Niki zog die Augenbrauen hoch: „Meinst du das ernst?" Flo seufzte und schüttelte dann noch einmal den Kopf: „Tut mir leid, ich..." er fuhr sich nervös durch die Haare. Niki sah, wie seine Hand zitterte. „Es ist einfach alles..." „kompliziert?", half Niki weiter. Flo nickte. „Ja, das trifft es wohl ganz gut."
    Er ging zu Niki, warf dabei den Bildern einen sehnsüchtigen Blick zu und stellte sich dann neben ihn. Seine Miene war traurig, als er aus dem Fenster schaute. Niki folgte seinem Blick, der zu seiner Überraschung nicht auf das Dorf gerichtet war, von dem man nur den westlichen Teil sehen konnte, sondern auf den Wald daneben. Mit hochgezogenen Augenbrauen schaute er Flo an, der seinen Gesichtsausdruck jedoch nicht sah und ging dann zu dem Bett seines Bruders - des Prinzen - um sich darauffallen zu lassen.
    Es dauerte einen Moment, bis Flo sprach, während er immer noch aus dem Fenster starrte: „Wie viel hat dir Santa erzählt?"
Niki zögerte: „Ziemlich viel. Von den drei Nachwelten oder so, was das alles hier ist, wie ich hierhergekommen bin...", er schluckte und fügte leise hinzu: „Und dass ich gar nicht hier sein dürfte, weil mich jemand hierhergeholt hat, der das gar nicht durfte."
Jetzt drehte sich Flo zu ihm um. Er sah unglaublich müde aus. „Und derjenige warst du", sagte Niki, weil er es nochmal von sich selbst hören musste.

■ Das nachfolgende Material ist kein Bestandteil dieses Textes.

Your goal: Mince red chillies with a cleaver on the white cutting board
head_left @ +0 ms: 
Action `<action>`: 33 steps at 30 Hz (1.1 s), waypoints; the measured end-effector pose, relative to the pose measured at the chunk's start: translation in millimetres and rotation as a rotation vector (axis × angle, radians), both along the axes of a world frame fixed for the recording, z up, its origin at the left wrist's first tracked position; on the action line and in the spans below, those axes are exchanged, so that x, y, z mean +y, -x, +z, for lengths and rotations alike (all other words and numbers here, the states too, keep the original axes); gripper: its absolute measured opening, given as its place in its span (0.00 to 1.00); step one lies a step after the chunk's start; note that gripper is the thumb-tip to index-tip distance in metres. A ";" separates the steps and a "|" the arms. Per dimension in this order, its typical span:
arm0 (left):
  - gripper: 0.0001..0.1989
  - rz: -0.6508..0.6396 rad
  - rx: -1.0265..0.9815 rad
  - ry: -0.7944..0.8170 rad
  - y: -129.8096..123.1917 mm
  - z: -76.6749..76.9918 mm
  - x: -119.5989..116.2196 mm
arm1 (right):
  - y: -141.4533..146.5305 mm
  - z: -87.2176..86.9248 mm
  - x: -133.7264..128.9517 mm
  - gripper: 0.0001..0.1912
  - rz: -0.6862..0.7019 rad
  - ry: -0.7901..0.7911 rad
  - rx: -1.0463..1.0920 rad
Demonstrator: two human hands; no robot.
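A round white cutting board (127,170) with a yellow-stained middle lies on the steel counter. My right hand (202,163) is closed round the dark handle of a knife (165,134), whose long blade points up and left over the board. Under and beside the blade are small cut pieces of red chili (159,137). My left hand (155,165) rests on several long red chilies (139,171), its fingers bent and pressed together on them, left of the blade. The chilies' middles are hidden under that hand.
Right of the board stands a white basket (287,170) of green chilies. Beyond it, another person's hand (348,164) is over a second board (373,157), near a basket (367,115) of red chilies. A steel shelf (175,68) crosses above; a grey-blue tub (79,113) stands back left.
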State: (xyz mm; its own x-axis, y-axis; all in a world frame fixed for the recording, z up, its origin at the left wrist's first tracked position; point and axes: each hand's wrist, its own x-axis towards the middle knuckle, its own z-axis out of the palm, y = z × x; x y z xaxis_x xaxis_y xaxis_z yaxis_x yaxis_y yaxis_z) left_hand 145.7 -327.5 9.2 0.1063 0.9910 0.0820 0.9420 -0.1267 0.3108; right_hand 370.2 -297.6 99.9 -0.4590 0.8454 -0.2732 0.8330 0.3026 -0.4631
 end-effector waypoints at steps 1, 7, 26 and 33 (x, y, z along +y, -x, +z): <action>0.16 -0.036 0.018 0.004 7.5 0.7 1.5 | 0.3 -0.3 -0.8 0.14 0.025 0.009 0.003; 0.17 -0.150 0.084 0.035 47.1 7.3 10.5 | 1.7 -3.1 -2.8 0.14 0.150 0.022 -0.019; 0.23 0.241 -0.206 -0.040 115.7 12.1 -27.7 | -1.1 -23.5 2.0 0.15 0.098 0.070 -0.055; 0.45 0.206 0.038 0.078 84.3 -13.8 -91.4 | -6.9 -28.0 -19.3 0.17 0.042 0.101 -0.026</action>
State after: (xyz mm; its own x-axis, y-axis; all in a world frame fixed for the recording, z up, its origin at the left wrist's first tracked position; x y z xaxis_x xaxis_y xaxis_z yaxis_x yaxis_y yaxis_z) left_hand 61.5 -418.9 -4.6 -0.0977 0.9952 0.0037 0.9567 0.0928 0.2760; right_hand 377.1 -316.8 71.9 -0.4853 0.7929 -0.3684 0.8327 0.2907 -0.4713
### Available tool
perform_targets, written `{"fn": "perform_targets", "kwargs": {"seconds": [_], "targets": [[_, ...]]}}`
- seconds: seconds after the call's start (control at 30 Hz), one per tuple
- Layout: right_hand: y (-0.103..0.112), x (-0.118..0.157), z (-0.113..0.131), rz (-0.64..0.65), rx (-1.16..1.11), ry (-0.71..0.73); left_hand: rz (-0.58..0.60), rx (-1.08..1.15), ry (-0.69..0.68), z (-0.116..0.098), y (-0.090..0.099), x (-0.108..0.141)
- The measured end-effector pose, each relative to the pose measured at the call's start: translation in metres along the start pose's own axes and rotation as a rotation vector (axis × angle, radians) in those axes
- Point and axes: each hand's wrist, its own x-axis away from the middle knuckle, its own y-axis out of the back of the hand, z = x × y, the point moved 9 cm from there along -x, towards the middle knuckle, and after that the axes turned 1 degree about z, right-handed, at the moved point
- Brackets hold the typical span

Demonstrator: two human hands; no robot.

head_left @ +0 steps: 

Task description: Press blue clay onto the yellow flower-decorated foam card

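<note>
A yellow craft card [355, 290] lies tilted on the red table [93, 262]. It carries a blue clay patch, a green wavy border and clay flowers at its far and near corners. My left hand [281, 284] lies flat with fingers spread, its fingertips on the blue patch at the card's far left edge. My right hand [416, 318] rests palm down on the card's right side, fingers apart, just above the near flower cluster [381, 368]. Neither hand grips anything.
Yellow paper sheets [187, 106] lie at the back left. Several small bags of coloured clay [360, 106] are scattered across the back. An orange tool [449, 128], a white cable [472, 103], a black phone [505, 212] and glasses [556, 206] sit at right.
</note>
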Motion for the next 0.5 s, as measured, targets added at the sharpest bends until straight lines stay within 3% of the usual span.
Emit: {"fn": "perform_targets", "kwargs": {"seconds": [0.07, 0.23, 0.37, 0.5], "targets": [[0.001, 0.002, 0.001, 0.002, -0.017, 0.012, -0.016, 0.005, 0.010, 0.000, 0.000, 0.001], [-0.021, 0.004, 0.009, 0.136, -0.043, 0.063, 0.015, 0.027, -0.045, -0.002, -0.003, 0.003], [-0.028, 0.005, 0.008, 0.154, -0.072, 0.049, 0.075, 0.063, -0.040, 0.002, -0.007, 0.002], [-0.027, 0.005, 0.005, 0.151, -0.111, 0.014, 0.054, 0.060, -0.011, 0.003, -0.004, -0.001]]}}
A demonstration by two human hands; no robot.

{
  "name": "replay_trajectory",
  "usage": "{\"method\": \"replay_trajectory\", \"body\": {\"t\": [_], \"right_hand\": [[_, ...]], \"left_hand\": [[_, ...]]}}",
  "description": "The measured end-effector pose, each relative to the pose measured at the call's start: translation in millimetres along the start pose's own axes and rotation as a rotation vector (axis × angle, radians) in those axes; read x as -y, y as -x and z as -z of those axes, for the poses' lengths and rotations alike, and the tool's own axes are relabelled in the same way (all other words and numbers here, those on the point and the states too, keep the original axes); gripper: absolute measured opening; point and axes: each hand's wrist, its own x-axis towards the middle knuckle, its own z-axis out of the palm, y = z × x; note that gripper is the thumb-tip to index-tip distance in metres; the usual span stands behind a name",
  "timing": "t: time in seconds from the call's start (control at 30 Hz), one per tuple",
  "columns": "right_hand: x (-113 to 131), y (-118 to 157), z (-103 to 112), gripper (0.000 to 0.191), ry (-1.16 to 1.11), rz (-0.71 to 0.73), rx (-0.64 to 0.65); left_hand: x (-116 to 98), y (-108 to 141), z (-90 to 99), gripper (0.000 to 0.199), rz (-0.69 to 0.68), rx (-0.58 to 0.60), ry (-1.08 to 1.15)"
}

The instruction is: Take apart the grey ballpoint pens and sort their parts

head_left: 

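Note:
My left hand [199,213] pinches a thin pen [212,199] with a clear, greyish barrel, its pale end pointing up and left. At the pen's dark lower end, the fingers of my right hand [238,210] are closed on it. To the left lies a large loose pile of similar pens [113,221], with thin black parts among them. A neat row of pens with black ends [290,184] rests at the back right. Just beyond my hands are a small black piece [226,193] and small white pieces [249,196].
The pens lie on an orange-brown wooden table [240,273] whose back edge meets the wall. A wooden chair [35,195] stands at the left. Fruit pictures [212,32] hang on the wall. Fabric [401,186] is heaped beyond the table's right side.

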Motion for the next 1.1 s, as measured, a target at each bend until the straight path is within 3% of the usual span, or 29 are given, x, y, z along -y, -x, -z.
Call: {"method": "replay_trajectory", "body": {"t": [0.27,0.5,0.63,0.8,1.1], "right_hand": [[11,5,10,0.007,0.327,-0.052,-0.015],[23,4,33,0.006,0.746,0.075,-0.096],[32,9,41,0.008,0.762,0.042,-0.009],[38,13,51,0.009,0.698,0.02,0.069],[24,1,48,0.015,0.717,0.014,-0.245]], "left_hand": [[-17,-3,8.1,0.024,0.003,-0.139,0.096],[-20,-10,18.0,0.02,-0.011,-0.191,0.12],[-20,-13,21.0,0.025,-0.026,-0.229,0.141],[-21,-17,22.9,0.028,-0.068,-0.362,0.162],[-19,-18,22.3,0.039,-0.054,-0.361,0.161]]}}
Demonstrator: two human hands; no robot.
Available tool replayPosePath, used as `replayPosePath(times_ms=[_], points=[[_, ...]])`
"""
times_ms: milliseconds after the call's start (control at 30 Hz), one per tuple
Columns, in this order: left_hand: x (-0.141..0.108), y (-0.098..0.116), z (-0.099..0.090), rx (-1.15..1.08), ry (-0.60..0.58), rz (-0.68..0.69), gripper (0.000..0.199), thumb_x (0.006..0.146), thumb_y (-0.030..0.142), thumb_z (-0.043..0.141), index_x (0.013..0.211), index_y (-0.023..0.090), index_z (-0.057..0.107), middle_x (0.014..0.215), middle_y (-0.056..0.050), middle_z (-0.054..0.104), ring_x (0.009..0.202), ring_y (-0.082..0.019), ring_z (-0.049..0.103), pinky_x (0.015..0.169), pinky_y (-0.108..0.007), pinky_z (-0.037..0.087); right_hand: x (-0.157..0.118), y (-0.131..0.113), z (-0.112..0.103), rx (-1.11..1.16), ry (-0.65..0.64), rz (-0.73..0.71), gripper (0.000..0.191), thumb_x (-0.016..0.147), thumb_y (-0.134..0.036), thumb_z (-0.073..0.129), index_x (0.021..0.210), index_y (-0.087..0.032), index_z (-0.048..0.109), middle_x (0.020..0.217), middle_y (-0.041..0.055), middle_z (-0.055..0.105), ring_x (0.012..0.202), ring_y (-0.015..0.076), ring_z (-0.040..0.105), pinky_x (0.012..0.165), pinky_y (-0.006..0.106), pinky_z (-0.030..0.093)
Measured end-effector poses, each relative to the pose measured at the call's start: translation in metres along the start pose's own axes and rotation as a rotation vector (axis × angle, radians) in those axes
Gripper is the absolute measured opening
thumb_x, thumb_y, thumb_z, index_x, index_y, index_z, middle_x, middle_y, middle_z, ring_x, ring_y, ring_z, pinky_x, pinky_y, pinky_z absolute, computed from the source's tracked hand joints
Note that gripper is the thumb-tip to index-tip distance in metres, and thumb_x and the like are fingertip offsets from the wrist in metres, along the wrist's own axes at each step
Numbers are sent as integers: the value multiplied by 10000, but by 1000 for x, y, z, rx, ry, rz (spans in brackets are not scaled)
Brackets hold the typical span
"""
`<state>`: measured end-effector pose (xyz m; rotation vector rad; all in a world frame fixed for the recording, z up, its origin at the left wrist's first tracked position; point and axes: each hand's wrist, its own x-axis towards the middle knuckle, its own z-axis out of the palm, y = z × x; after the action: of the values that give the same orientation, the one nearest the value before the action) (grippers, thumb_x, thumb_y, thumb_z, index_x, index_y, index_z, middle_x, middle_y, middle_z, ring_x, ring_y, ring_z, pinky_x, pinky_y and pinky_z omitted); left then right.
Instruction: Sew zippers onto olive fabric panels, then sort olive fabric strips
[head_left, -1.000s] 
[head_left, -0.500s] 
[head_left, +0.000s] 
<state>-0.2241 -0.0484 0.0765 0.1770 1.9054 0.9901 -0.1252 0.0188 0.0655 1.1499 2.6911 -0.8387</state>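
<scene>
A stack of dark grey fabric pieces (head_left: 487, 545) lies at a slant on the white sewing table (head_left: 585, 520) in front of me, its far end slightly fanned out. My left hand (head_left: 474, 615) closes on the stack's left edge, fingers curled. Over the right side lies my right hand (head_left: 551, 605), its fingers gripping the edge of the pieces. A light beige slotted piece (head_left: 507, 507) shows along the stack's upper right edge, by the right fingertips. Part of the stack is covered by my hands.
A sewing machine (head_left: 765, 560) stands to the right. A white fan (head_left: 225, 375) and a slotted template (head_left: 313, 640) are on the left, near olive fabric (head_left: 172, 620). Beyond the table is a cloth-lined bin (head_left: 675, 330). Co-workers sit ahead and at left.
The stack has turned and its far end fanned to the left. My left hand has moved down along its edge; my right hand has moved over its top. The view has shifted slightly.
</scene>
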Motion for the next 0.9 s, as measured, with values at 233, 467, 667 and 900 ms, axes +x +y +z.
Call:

Flo schloss die Augen und legte den Kopf in den Nacken, bevor er langsam nickte. Als er die Augen wieder öffnete und Nikis Blick erwiderte, sah er Tränen darin glänzen. Seine Stimme war rau, als er erwiderte: „Es tut mir so leid." Niki schluckte. Er hatte seinen Bruder noch nie so erlebt. Nicht einmal nach dem Unfall, als irgendwie für sie alle eine Welt zusammengebrochen war. Eigentlich war er sauer (hatte er zumindest gedacht), weil Flo sich so einfach in ihr Leben gedrängt hatte, weil er einfach aufgetaucht war und alle geglaubt hatten, er wäre schon immer da. Aber irgendwie konnte er ja doch nichts dafür. Und das sagte er ihm jetzt auch: „Das war doch nicht deine Schuld. Also zumindest, dass ich gestorben bin nicht."
    Flo stieß ein bitteres Lachen aus. Er fuhr sich mit den Händen durch die Haare und schloss noch einmal kurz die Augen. „Doch. Das ist alles ist meine Schuld."
    Niki starrte ihn für einen Moment an, dann legte er den Kopf schief: „Dann erklär es mir wenigstens." Flo drehte sich um, schaute allerdings nicht aus dem Fenster, sondern auf die Bilder, die auf der Fensterbank standen. Eines nahm er in der Hand, sein Daumen strich über den Rahmen. „Das ist eine lange Geschichte, Niki..."
    „Ist ja nicht so, als hätte ich keine Zeit oder?", seine Stimme blieb ruhig, aber er wusste genau, dass Flo den Unterton heraushörte. Er schuldete ihm eine Erklärung.
    Flo seufzte, stellte das Bild wieder hin und drehte sich noch einmal zu ihm um. Sein Blick war verschwommen, als würde er nicht auf die Wand schauen, sondern etwas anderes sehen. Dann begann er zu erzählen.